> TRY IT
Go through the records and copy each line where the string "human" occurs.

> AVAILABLE DATA
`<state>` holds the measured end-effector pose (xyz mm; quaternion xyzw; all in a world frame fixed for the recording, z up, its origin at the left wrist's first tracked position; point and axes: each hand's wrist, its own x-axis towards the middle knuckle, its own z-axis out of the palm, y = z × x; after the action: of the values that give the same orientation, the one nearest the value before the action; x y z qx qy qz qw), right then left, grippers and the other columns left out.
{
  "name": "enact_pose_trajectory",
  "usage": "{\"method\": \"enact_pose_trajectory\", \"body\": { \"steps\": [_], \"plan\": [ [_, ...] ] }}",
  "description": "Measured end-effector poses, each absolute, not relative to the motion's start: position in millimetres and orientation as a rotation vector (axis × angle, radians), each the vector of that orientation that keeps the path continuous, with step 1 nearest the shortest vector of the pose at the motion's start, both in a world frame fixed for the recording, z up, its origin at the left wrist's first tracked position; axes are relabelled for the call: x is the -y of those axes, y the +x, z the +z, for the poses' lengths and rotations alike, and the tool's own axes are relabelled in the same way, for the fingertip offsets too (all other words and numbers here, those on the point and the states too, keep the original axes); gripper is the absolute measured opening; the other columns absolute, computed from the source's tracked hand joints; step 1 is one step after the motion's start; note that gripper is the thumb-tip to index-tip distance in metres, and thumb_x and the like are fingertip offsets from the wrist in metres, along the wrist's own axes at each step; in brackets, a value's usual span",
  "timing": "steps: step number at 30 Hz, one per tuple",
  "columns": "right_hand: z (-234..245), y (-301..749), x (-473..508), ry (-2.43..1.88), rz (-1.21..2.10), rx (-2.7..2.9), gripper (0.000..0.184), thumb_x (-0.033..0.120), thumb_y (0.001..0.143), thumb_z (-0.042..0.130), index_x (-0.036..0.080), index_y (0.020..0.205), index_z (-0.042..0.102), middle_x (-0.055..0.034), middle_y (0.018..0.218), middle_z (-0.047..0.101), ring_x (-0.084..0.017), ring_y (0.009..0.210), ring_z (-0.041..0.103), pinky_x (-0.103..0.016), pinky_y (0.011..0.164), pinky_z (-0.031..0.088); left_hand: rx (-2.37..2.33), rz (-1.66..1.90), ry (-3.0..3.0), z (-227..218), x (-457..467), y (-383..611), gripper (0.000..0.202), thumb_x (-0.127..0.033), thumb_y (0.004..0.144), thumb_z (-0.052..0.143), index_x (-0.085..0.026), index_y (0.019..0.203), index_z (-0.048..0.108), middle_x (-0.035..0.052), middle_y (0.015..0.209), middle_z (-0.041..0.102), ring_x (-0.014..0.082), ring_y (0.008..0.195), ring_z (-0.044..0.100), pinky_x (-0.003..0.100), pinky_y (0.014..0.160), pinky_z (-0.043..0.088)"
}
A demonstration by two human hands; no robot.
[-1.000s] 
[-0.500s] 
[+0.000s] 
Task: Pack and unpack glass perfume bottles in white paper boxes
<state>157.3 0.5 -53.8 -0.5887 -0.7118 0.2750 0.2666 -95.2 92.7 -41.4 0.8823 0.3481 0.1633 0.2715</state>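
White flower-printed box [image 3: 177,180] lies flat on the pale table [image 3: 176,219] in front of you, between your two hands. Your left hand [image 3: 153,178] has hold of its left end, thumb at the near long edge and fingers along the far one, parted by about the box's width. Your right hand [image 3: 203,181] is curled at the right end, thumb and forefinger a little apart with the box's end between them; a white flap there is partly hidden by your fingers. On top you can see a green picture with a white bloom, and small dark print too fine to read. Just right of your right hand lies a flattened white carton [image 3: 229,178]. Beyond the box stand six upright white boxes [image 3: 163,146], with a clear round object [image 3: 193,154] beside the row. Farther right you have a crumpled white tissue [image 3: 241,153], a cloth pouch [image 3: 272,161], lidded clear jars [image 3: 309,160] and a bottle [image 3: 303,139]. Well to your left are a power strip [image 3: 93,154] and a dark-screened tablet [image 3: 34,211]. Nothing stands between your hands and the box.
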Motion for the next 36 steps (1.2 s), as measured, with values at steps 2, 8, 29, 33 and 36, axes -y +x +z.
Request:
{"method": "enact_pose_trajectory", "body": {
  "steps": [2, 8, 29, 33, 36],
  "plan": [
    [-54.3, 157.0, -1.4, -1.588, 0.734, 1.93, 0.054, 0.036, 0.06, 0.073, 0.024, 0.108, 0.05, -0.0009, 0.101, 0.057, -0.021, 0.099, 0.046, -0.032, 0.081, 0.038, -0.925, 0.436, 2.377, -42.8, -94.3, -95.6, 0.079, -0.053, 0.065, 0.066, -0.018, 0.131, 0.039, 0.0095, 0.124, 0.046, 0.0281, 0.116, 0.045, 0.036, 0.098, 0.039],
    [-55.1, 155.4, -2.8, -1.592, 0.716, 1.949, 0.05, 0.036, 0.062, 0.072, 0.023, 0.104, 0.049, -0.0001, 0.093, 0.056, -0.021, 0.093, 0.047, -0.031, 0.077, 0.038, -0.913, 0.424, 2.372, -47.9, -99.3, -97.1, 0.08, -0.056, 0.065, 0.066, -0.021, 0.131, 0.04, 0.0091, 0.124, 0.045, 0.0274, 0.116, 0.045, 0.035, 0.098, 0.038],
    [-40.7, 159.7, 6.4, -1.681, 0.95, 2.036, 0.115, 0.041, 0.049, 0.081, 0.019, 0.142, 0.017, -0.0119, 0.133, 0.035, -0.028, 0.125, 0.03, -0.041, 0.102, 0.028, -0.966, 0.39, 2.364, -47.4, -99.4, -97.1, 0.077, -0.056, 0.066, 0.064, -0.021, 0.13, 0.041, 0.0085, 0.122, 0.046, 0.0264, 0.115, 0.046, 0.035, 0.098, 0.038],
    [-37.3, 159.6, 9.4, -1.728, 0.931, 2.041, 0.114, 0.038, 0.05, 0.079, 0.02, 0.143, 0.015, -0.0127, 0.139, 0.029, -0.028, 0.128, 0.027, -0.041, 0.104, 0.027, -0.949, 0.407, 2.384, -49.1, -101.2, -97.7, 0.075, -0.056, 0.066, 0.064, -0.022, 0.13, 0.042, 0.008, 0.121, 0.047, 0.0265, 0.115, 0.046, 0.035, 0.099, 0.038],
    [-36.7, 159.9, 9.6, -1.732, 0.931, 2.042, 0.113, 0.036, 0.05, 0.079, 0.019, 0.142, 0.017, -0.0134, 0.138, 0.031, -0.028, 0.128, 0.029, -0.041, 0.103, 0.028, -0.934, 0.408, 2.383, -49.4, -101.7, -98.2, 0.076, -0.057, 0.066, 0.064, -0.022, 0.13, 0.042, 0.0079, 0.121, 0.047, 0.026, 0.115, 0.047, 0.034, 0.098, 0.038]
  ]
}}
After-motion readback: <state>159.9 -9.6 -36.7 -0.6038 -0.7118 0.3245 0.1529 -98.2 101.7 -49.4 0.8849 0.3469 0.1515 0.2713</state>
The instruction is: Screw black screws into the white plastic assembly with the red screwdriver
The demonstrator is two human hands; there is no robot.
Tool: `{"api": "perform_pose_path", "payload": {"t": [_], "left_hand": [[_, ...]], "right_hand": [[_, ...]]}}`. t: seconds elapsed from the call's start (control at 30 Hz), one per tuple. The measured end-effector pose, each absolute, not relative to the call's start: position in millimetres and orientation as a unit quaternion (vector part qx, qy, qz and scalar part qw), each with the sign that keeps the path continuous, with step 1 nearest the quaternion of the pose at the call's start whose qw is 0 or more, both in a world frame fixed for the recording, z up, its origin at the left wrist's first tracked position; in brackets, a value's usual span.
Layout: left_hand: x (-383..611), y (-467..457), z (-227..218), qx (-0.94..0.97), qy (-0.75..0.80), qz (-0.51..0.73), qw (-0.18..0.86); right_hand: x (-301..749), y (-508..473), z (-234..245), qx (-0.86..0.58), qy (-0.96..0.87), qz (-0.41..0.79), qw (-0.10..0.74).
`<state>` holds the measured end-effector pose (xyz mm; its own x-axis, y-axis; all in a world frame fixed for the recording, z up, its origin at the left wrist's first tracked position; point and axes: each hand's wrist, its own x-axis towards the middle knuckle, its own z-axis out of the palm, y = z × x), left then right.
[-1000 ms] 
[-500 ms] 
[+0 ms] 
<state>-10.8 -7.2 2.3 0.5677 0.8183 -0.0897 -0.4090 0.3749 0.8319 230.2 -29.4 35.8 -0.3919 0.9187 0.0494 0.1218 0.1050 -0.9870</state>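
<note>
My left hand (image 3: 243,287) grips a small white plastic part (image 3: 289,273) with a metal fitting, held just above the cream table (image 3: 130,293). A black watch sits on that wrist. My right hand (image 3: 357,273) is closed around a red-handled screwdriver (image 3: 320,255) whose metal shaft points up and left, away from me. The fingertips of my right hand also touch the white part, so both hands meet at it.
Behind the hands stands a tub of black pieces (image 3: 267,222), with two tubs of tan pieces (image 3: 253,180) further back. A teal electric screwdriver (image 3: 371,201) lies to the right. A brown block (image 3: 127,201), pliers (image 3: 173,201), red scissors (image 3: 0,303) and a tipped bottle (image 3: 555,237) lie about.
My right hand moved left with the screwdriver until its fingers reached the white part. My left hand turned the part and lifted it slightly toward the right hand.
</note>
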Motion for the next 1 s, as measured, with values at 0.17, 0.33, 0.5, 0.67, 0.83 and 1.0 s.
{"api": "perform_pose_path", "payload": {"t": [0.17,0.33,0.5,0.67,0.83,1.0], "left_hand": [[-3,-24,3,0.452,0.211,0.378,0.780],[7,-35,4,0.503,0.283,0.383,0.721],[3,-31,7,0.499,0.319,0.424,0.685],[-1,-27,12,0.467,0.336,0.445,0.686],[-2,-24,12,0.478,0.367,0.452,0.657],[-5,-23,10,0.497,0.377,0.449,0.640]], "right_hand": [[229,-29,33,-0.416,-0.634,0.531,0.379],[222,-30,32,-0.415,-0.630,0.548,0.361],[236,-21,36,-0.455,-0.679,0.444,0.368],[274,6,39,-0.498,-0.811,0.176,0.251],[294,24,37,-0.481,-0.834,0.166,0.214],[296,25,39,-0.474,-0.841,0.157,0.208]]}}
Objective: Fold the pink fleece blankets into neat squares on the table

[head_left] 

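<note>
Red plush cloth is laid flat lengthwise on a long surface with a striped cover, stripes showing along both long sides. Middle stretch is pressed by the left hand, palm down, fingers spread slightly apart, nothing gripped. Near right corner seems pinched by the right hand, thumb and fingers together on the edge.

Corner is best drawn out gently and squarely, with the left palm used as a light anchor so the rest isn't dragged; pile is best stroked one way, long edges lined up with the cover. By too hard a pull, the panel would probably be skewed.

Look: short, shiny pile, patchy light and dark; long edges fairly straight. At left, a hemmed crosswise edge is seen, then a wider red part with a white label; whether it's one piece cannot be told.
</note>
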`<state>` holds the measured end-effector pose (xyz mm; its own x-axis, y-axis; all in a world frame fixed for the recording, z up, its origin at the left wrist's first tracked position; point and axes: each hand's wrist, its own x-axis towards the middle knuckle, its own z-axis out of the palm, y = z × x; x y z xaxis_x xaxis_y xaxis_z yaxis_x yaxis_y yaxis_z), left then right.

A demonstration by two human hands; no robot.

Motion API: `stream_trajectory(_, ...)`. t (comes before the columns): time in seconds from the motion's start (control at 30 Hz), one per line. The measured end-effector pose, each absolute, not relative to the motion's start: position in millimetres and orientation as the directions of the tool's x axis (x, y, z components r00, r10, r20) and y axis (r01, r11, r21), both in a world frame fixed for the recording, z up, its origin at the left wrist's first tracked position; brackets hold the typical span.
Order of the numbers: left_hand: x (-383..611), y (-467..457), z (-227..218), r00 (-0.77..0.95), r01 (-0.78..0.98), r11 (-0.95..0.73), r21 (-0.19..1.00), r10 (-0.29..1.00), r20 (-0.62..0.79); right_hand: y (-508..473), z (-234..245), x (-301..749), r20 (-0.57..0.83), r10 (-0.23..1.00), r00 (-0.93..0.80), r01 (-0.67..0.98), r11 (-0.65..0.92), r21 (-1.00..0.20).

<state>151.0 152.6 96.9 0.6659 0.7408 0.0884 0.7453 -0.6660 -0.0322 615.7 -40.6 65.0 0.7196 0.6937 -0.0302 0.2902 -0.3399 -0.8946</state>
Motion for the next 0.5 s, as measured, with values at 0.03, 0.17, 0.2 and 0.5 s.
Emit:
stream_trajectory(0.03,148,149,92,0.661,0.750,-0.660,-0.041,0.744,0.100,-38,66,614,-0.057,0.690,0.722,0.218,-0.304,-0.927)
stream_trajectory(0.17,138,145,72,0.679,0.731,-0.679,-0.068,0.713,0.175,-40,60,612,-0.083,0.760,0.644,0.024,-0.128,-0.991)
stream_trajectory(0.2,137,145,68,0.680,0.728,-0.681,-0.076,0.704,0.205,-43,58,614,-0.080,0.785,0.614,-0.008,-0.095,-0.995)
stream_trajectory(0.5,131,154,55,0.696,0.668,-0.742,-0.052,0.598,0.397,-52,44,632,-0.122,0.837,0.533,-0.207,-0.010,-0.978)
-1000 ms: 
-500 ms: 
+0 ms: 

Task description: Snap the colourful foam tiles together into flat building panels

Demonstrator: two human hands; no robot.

> TASK ANSWER
A demonstration by two human hands; no robot.
The demonstrator is two human hands; there is no robot.
A demonstration by two human hands; no robot.
Demonstrator: two human hands; no robot.

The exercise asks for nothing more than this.